### Task details
However many lines the data holds, transcribe them all exactly.

◇ ◇ ◇ ◇ ◇ ◇ ◇

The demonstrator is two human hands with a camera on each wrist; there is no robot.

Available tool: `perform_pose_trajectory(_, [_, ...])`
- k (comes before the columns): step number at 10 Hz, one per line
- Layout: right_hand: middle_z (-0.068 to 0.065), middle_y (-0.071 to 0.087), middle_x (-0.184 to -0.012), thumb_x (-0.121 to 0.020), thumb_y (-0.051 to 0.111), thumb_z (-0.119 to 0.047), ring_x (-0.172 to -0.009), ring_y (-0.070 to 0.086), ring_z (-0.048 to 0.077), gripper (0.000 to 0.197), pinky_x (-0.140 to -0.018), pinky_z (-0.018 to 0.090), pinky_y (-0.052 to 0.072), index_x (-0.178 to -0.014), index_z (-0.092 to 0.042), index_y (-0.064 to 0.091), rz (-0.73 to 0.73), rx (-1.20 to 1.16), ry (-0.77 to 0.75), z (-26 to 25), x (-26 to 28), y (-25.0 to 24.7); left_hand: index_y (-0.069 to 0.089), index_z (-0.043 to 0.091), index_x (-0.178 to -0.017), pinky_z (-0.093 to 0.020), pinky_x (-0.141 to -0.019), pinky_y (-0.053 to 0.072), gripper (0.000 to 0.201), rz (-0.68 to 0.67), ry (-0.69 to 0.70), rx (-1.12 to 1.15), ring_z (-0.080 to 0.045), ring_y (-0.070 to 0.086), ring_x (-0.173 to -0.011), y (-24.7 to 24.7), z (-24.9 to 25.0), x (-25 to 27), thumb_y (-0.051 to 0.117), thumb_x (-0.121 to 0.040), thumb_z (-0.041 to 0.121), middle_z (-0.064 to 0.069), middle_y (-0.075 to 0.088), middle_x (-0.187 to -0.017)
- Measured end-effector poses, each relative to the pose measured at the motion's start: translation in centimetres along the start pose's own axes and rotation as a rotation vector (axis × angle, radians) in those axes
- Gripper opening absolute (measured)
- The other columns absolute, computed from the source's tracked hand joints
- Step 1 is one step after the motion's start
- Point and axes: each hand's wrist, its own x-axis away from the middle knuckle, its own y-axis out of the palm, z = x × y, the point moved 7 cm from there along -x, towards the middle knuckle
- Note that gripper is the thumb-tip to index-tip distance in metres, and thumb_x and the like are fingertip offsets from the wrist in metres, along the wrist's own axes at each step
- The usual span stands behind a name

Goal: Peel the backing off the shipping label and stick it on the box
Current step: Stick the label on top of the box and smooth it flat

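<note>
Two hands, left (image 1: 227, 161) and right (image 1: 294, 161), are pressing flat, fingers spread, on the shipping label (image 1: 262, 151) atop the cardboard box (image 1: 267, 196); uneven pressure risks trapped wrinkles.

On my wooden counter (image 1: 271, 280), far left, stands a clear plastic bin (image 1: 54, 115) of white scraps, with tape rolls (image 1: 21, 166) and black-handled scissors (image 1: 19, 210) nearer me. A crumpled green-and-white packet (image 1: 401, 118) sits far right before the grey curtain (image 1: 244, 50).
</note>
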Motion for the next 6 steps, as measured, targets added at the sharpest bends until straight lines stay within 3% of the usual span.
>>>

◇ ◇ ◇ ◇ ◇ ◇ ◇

### Written response
The demonstrator is two human hands with a camera on each wrist; there is no robot.

Available tool: `perform_pose_trajectory(_, [_, ...])`
- k (comes before the columns): step number at 10 Hz, one per line
- Layout: right_hand: middle_z (-0.068 to 0.065), middle_y (-0.071 to 0.087), middle_x (-0.184 to -0.012), thumb_x (-0.121 to 0.020), thumb_y (-0.051 to 0.111), thumb_z (-0.119 to 0.047), ring_x (-0.172 to -0.009), ring_y (-0.070 to 0.086), ring_z (-0.048 to 0.077), gripper (0.000 to 0.197), pinky_x (-0.140 to -0.018), pinky_z (-0.018 to 0.090), pinky_y (-0.052 to 0.072), index_x (-0.178 to -0.014), index_z (-0.092 to 0.042), index_y (-0.064 to 0.091), rz (-0.73 to 0.73), rx (-1.20 to 1.16), ry (-0.77 to 0.75), z (-26 to 25), x (-26 to 28), y (-25.0 to 24.7); left_hand: index_y (-0.069 to 0.089), index_z (-0.043 to 0.091), index_x (-0.178 to -0.017), pinky_z (-0.093 to 0.020), pinky_x (-0.141 to -0.019), pinky_y (-0.053 to 0.072), gripper (0.000 to 0.201), rz (-0.68 to 0.67), ry (-0.69 to 0.70), rx (-1.12 to 1.15), ring_z (-0.080 to 0.045), ring_y (-0.070 to 0.086), ring_x (-0.173 to -0.011), y (-24.7 to 24.7), z (-24.9 to 25.0), x (-25 to 27), thumb_y (-0.051 to 0.117), thumb_x (-0.121 to 0.040), thumb_z (-0.041 to 0.121), middle_z (-0.064 to 0.069), middle_y (-0.075 to 0.088), middle_x (-0.187 to -0.017)
- Measured end-effector poses, each relative to the pose measured at the motion's start: translation in centimetres along the start pose's own axes and rotation as a rotation vector (axis × angle, radians) in those axes
- Gripper opening absolute (measured)
- The other columns absolute, computed from the source's tracked hand joints
- Step 1 is one step after the motion's start
- Point and axes: each hand's wrist, its own x-axis away from the middle knuckle, its own y-axis out of the palm, z = x × y, the point moved 7 cm from there along -x, towards the middle knuckle
- Note that gripper is the thumb-tip to index-tip distance in metres, and thumb_x and the like are fingertip offsets from the wrist in metres, along the wrist's own axes at each step
- The usual span stands behind a name

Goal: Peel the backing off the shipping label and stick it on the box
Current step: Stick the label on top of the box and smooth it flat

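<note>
Two hands, left (image 1: 227, 161) and right (image 1: 294, 161), are pressing flat, fingers spread, on the shipping label (image 1: 262, 151) atop the cardboard box (image 1: 267, 196); uneven pressure risks trapped wrinkles.

On my wooden counter (image 1: 271, 280), far left, stands a clear plastic bin (image 1: 54, 115) of white scraps, with tape rolls (image 1: 21, 166) and black-handled scissors (image 1: 19, 210) nearer me. A crumpled green-and-white packet (image 1: 401, 118) sits far right before the grey curtain (image 1: 244, 50).
</note>
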Motion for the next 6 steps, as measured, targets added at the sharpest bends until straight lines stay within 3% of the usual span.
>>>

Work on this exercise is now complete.